** Problem statement **
An exact copy of every entry is the required answer.

** The data **
──────────────────────────────
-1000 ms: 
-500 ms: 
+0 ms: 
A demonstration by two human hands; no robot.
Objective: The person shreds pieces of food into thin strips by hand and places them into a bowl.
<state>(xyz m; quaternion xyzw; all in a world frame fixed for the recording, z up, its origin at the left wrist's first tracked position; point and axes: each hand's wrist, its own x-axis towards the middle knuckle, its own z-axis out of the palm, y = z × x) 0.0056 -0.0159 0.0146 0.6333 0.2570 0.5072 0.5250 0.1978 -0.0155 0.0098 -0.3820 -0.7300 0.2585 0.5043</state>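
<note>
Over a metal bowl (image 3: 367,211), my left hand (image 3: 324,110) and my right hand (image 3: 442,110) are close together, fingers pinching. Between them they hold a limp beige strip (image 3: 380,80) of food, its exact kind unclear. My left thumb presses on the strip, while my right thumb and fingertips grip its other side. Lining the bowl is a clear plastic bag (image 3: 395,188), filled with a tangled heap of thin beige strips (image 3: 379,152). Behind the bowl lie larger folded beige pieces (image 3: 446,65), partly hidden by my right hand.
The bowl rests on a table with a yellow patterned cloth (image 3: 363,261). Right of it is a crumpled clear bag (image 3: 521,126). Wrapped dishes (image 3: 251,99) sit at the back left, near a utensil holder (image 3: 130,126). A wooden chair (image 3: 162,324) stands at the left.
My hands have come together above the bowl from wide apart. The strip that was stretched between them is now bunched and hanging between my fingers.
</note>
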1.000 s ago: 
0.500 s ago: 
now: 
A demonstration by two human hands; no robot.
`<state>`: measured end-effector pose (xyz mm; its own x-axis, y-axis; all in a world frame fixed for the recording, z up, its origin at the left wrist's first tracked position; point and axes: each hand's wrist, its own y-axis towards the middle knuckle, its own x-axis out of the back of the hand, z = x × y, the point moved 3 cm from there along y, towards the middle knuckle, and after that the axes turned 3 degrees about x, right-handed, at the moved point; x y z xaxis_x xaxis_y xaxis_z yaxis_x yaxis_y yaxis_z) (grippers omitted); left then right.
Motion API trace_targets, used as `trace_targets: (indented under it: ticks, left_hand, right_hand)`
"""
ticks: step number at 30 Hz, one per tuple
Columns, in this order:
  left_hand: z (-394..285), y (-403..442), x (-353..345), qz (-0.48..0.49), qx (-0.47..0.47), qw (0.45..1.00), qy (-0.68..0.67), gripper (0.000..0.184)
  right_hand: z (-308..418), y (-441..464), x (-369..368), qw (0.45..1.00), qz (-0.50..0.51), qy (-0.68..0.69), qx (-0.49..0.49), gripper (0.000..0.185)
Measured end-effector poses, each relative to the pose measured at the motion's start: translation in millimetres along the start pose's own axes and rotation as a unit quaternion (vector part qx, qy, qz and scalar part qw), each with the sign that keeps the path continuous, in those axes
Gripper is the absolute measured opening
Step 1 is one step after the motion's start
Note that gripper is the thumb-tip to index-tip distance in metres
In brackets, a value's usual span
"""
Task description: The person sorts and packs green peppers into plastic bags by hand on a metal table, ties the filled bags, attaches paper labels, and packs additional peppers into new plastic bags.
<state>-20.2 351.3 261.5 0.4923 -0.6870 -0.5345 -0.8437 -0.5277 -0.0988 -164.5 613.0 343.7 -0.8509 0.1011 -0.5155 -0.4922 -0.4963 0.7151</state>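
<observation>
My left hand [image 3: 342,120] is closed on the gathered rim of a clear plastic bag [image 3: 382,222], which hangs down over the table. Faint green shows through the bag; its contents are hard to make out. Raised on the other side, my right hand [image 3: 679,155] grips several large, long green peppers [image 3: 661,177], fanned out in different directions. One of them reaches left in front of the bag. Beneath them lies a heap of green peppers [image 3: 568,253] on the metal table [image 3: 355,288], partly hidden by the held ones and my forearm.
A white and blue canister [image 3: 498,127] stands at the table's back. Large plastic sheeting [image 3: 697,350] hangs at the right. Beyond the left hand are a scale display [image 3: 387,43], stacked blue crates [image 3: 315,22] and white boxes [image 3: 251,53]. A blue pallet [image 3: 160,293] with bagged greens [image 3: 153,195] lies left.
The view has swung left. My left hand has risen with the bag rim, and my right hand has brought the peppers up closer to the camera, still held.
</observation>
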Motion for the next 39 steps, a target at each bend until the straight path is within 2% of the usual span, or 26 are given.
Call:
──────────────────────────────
** Your response **
-1000 ms: 
-500 ms: 
+0 ms: 
A demonstration by two human hands; no robot.
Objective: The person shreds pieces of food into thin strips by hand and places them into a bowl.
<state>(xyz m; quaternion xyzw; all in a world frame fixed for the recording, z up, its origin at the left wrist's first tracked position; point and axes: each hand's wrist, its own x-axis towards the middle knuckle, its own z-axis out of the palm, y = z × x) 0.0056 -0.0159 0.0146 0.6333 0.2570 0.5072 0.5250 0.1978 -0.0155 0.0098 -0.3820 -0.7300 0.2585 0.5043</state>
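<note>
Over a metal bowl (image 3: 367,211), my left hand (image 3: 324,110) and my right hand (image 3: 442,110) are close together, fingers pinching. Between them they hold a limp beige strip (image 3: 380,80) of food, its exact kind unclear. My left thumb presses on the strip, while my right thumb and fingertips grip its other side. Lining the bowl is a clear plastic bag (image 3: 395,188), filled with a tangled heap of thin beige strips (image 3: 379,152). Behind the bowl lie larger folded beige pieces (image 3: 446,65), partly hidden by my right hand.
The bowl rests on a table with a yellow patterned cloth (image 3: 363,261). Right of it is a crumpled clear bag (image 3: 521,126). Wrapped dishes (image 3: 251,99) sit at the back left, near a utensil holder (image 3: 130,126). A wooden chair (image 3: 162,324) stands at the left.
My hands have come together above the bowl from wide apart. The strip that was stretched between them is now bunched and hanging between my fingers.
</note>
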1.000 s ago: 
0.500 s ago: 
now: 
A demonstration by two human hands; no robot.
`<state>`: measured end-effector pose (xyz mm; its own x-axis, y-axis; all in a world frame fixed for the recording, z up, its origin at the left wrist's first tracked position; point and axes: each hand's wrist, its own y-axis towards the middle knuckle, its own x-axis out of the back of the hand, z = x × y, the point moved 3 cm from there along y, towards the middle knuckle, and after that the axes turned 3 degrees about x, right-handed, at the moved point; x y z xaxis_x xaxis_y xaxis_z yaxis_x yaxis_y yaxis_z) (grippers omitted); left then right.
Motion API trace_targets, used as `trace_targets: (indented under it: ticks, left_hand, right_hand)`
"""
ticks: step number at 30 Hz, one per tuple
Columns, in this order:
  left_hand: z (-394..285), y (-403..442), x (-353..345), qz (-0.48..0.49), qx (-0.47..0.47), qw (0.45..1.00), qy (-0.68..0.67), gripper (0.000..0.184)
  right_hand: z (-308..418), y (-441..464), x (-369..368), qw (0.45..1.00), qz (-0.50..0.51), qy (-0.68..0.69), qx (-0.49..0.49), gripper (0.000..0.185)
Measured end-effector poses, each relative to the pose measured at the motion's start: translation in millimetres along the start pose's own axes and rotation as a unit quaternion (vector part qx, qy, qz and scalar part qw), each with the sign that keeps the path continuous, in those axes
Gripper is the absolute measured opening
Step 1 is one step after the motion's start
Note that gripper is the thumb-tip to index-tip distance in metres
In brackets, a value's usual span
"""
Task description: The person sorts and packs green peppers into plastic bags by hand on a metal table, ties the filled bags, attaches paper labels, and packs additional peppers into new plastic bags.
<state>-20.2 351.3 261.5 0.4923 -0.6870 -0.5345 -0.8437 -0.5277 -0.0988 -164.5 613.0 343.7 -0.8509 0.1011 -0.5155 -0.4922 -0.4963 0.7151</state>
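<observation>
My left hand [image 3: 342,120] is closed on the gathered rim of a clear plastic bag [image 3: 382,222], which hangs down over the table. Faint green shows through the bag; its contents are hard to make out. Raised on the other side, my right hand [image 3: 679,155] grips several large, long green peppers [image 3: 661,177], fanned out in different directions. One of them reaches left in front of the bag. Beneath them lies a heap of green peppers [image 3: 568,253] on the metal table [image 3: 355,288], partly hidden by the held ones and my forearm.
A white and blue canister [image 3: 498,127] stands at the table's back. Large plastic sheeting [image 3: 697,350] hangs at the right. Beyond the left hand are a scale display [image 3: 387,43], stacked blue crates [image 3: 315,22] and white boxes [image 3: 251,53]. A blue pallet [image 3: 160,293] with bagged greens [image 3: 153,195] lies left.
The view has swung left. My left hand has risen with the bag rim, and my right hand has brought the peppers up closer to the camera, still held.
</observation>
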Motion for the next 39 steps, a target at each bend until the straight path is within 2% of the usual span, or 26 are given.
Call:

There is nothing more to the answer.